▸ **YOUR GOAL**
State how many lines in the listing below contain the word "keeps", and write nothing else.
** PROVIDED MATERIAL follows **
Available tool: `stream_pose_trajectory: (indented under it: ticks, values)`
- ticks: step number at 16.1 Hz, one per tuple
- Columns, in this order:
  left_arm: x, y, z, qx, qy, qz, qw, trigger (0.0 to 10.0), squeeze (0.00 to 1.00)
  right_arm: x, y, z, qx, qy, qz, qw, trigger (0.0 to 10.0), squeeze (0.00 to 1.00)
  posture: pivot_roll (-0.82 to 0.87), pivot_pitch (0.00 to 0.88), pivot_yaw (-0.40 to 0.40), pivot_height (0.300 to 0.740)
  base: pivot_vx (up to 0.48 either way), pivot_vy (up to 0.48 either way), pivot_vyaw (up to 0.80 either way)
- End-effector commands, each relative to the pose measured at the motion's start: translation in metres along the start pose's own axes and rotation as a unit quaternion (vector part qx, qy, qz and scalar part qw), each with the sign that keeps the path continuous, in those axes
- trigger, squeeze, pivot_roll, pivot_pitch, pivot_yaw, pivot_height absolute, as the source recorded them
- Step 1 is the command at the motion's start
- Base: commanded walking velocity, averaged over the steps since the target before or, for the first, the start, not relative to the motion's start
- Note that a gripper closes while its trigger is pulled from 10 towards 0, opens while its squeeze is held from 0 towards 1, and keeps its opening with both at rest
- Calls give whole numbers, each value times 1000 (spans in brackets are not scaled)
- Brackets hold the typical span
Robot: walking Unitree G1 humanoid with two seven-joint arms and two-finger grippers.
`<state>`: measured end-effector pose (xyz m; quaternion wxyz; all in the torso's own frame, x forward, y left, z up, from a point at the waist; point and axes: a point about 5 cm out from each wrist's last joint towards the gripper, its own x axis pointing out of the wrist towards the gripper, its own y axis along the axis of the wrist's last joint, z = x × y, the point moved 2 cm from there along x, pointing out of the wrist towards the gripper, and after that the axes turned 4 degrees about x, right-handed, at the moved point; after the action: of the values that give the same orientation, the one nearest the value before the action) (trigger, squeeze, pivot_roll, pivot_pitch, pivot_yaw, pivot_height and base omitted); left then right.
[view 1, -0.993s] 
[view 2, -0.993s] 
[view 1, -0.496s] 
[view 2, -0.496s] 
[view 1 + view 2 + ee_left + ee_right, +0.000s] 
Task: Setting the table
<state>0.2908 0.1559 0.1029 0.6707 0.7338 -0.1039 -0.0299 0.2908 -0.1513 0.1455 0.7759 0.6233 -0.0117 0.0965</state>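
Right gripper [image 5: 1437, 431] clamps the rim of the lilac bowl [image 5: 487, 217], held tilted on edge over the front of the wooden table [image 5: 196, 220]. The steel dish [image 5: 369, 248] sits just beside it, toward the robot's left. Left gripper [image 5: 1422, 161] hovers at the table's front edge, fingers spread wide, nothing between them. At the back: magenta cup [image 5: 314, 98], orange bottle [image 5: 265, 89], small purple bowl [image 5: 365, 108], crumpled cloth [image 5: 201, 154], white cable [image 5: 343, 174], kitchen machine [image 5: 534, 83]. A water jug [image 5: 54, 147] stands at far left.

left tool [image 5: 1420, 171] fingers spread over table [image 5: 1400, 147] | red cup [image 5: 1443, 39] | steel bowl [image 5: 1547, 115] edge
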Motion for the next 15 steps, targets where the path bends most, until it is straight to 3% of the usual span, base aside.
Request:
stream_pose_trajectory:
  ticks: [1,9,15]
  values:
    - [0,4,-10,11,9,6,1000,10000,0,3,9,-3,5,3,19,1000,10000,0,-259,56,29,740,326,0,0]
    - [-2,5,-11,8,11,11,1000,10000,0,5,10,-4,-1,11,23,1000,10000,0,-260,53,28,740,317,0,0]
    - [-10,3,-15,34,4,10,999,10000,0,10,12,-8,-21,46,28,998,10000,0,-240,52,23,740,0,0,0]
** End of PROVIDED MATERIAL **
▸ **SOLVED PROBLEM**
2